"Semangat dari UU Kejaksaan ini adalah menetapkan fungsi jaksa sebagai lembaga pengendali perkara atau asas dominus litis," kata Hibnu dalam tulisan tertulis yang diterima di Jakarta, Senin (5/10/2020). 

Dalam pengendali perkara, kata Hibnu, jaksa pedas penyidik, tetapi tetap dapat mengontrol perkara mulai dari tingkat penyidikan sampai tingkat penuntutan. 

“Ini tidak paling jaksa itu bisa mengerti dan mengerti mana, apakah punya kewenangan penyidik atau tidak, apakah diteruskan atau tidak. Ini yang harus diimplementasikan. Menurut saya semangat dari UU itu, jadi, bukan terus mengambil alih, ”kata dia. 

Hibnu kembali studi bahwa jaksa tidak bisa mengambil alih penyelidikan dan penyidikan.
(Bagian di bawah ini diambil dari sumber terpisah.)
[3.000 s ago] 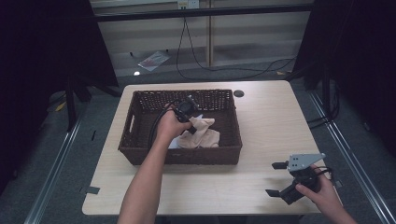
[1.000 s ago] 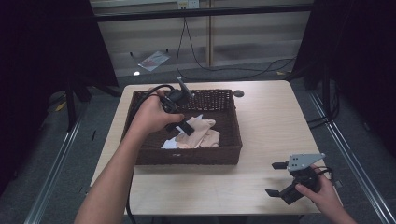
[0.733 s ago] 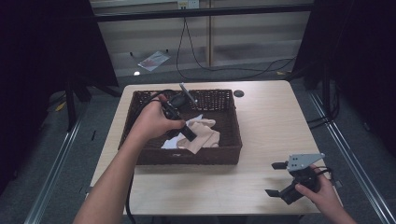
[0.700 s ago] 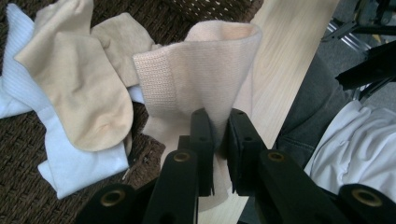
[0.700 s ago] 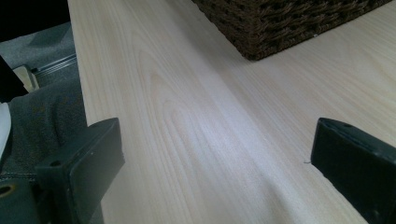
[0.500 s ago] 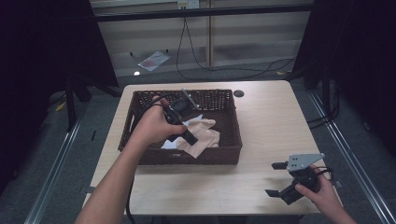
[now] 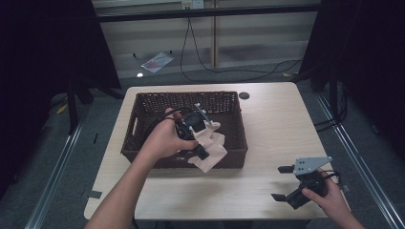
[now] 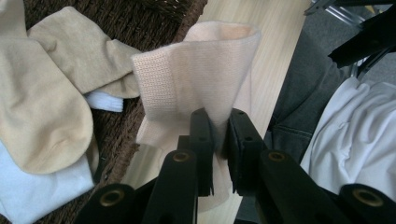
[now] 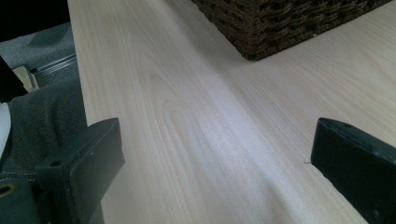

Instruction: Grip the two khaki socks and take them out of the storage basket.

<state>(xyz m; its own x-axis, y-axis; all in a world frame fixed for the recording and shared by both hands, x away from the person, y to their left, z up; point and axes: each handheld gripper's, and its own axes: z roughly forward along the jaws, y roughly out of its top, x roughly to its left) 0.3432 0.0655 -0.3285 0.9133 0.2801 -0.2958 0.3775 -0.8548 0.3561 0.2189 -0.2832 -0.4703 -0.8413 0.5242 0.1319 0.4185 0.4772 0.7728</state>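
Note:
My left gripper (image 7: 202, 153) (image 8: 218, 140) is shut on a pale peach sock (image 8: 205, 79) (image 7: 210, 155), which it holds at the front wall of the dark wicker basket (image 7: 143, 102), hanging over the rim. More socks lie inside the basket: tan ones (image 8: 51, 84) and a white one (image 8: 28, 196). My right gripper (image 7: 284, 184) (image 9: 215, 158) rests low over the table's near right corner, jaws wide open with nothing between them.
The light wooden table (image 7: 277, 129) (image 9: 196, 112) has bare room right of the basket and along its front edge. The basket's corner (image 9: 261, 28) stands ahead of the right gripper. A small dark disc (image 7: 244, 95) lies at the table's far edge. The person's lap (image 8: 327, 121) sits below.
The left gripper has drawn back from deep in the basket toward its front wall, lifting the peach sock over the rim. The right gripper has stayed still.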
Dia kewenangan penyidikan tetap ada di kepolisian. Namun, jaksa masih bisa berkoordinasi dengan hasil penyidikan tersebut. 

“Jangan sampai ada kesan kesan ini mengambil alih fungsi polisi, tidak boleh. Jaksa itu sebagai penuntut umum. Tapi sebagai penuntut umum kan menerima berkas dari penyidik, bagaimana berkas penyidik itu betul-betul yang mempunyai nilai di dalam pembuktian, di sini perlu duduk bersama kewenangan yang terjadi di tadi, "jajar dia. 

Diketahui, Dalam Pasal 1 Ayat (1) RUU Kejaksaan, bahwa jaksa adalah pejabat yang berwenang oleh UU untuk bertindak dalam fungsi penyelidikan dan penyidikan, penuntutan, pelaksana putusan pengadena diesa pengadilan, pemberkara pemberan, pengadenya, pemberkara, pemberkena, pemberk, berwenang lain berdasarkan undang-undang.